Prima e dopo queste esperienze visse anche a Udine e Vipacco, a Roma e a Bologna, in Slovenia e in Tirolo, a Modena (dove interruppe nuovamente gli studi), a Feltre e Bagnacavallo; a Verona, dove nel 1734 incontrò il capocomico Giuseppe Imer e a Genova, dove conobbe e sposò Nicoletta Conio, per tornarsene finalmente a Venezia. Malgrado la grande mole di lavori già prodotta fino a quel momento, la sua prima commedia - “Momolo Cortesan” - è del 1738.

Da allora in poi fu un crescendo, che lo portò nel 1750, per una scommessa col suo pubblico e col capocomico Girolamo Medebach, a scrivere la bellezza di sedici commedie in un anno: è impossibile riassumere la mole di lavoro di Goldoni nell'ambito della commedia: “I Rusteghi”, “La locandiera”, “La bottega del caffè”, “La vedova scaltra”, “La famiglia dell'antiquario”, “Sior Todero brontolon”, “Una delle ultime sere di carnevale”, oltre alle già citate “Trilogia della Villeggiatura” e “Le baruffe Chiozzotte” sono solo alcuni dei primi titoli che comunemente salgono alla mente, quasi tutti scritti in lingua veneta e tutti incentrati su vicende piccolo borghesi se non addirittura popolari. Carlo Goldoni portò il popolo e le sue storie sul palco. E il popolo apprezzò questa rivoluzione, che sta ancora oggi alla base del teatro moderno.

Non così fu invece per i critici e per i suoi rivali diretti: la novità del suo teatro gli attirò gli strali prima dell'abate Pietro Chiari e poi di Carlo Gozzi, che nel suo essere fautore di un teatro “all'antica” ne fu critico spietato e acerrimo nemico, ma che finì paradossalmente per farne l'analisi migliore mettendo in luce l'assoluta novità del teatro goldoniano, i suoi “pericoli” politici, ideologici e perfino pedagogici, e la straordinaria combinazione di efficacia artistica e realismo.

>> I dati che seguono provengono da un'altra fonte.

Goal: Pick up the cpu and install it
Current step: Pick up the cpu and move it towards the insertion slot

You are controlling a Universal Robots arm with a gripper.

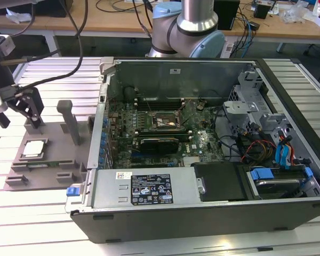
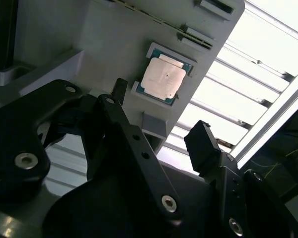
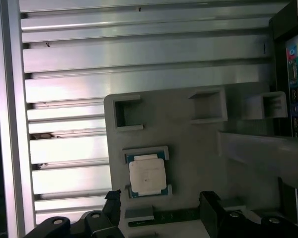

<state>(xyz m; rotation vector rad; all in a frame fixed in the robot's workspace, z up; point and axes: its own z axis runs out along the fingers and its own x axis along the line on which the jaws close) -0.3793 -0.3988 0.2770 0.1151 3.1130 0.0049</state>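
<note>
The cpu, a small square chip with a pale metal top, lies flat in a pocket of the grey plastic tray on the exterior view's left. My gripper hangs a little above the tray's far part, open, with nothing between its black fingers. In both wrist views the cpu sits just ahead of the gripper, apart from both fingertips. The motherboard's socket lies inside the open computer case.
Raised posts stand on the tray beside the cpu pocket. A long dark card lies in a tray slot close to the fingers. Cables, drive cages and a black card crowd the case. The slatted metal table surrounds the tray.
</note>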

Alla fine però tanto astio lo amareggiò; nell'aprile del 1762 Goldoni lasciò Venezia e si trasferì a Parigi, insieme alla moglie e al nipote Antonio, per divenire autore della “Commedie Italienne”, stabilendosi successivamente a Versailles come maestro di lingua italiana della principessa Adelaide, figlia di Luigi XV. Provò successivamente a cimentarsi ancora col teatro, senza successo; alla fine la rivoluzione lo lasciò privo di pensione, povero e ammalato. Carlo Goldoni morì il 6 febbraio 1793, non facendo più ritorno nella sua amata Venezia. Oggi le sue ossa sono andate disperse. Venezia lo ricordò novant'anni più tardi con una statua di Antonio Dal Zotto. E ancora oggi il suo sorriso bonario guarda passare turisti e veneziani dal suo piedistallo di campo San Bartolomeo.